Connect Google BigQuery to Data Pipelines

Learn how to connect Google Big Query to Data Pipelines.

BigQuery is Google's flagship a data warehousing platform, popular with developers, analysts and marketers with a recent native integration into GA4, the newest edition of Google Analytics.

Here's how to connect BigQuery to Data Pipelines.

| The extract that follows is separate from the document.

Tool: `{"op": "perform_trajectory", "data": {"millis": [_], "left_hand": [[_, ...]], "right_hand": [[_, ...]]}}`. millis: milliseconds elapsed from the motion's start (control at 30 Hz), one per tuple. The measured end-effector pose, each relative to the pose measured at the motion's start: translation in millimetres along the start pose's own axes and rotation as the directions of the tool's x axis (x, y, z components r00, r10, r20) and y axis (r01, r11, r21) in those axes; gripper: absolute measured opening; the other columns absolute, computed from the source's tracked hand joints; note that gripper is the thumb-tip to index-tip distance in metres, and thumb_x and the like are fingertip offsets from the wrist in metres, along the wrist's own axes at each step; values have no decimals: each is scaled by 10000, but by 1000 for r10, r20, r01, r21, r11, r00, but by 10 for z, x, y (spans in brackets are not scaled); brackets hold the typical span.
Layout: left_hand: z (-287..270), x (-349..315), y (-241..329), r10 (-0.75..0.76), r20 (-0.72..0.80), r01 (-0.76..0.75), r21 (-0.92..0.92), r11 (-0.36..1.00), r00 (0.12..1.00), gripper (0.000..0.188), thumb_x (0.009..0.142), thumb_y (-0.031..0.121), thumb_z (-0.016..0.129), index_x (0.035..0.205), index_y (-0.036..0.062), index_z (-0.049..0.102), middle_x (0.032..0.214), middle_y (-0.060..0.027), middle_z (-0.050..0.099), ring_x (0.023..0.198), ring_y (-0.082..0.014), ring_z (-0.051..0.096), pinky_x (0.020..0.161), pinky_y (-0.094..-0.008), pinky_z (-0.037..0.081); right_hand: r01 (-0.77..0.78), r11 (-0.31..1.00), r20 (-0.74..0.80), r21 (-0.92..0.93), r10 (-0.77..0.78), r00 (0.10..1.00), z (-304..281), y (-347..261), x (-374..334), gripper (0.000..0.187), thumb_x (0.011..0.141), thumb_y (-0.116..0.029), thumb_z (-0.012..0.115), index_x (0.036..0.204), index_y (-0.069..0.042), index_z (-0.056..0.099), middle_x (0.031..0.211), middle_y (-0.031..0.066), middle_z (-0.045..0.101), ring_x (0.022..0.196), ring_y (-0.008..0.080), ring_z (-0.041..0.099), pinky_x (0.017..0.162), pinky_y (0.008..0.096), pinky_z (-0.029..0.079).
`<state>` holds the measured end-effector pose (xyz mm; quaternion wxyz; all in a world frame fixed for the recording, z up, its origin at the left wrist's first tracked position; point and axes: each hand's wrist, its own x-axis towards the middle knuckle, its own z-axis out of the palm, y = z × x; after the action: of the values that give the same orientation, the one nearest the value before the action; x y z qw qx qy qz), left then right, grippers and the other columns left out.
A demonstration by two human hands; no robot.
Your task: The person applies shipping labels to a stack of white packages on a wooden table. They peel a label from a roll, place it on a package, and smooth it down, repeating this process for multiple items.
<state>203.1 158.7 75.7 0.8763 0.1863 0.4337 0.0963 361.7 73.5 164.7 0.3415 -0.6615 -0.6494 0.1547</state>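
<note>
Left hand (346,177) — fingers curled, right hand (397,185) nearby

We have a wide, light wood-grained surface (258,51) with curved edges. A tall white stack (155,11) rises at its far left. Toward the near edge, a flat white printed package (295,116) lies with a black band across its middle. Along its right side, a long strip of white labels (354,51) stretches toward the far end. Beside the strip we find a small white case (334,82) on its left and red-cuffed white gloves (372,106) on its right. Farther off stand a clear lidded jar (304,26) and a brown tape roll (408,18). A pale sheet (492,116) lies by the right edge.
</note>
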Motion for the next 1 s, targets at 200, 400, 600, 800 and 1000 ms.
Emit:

Part 1: Allow access to Google Cloud

Go to the Google Cloud Dashboard

Select APIs & Services

Click + Enable APIs and Services

Search for "bigquery storage api" then select it

If it's not enabled, enable it

From the main dashboard go to IAM & Admin -> Service Accounts

Click Create Service Account

Name your service account and click Create

Add following two roles

  • BigQuery Data Editor
  • BigQuery User

Click Done

You should see the service account in the list. Click "Create Key"

Select JSON key type

The key is saved. It contains your credentials so keep it safe and secure.

If you do not intend to write to BigQuery you are done with the Google Cloud setup and you can skip PART 2 where we will be creating and configuring a temporary bucket for writes.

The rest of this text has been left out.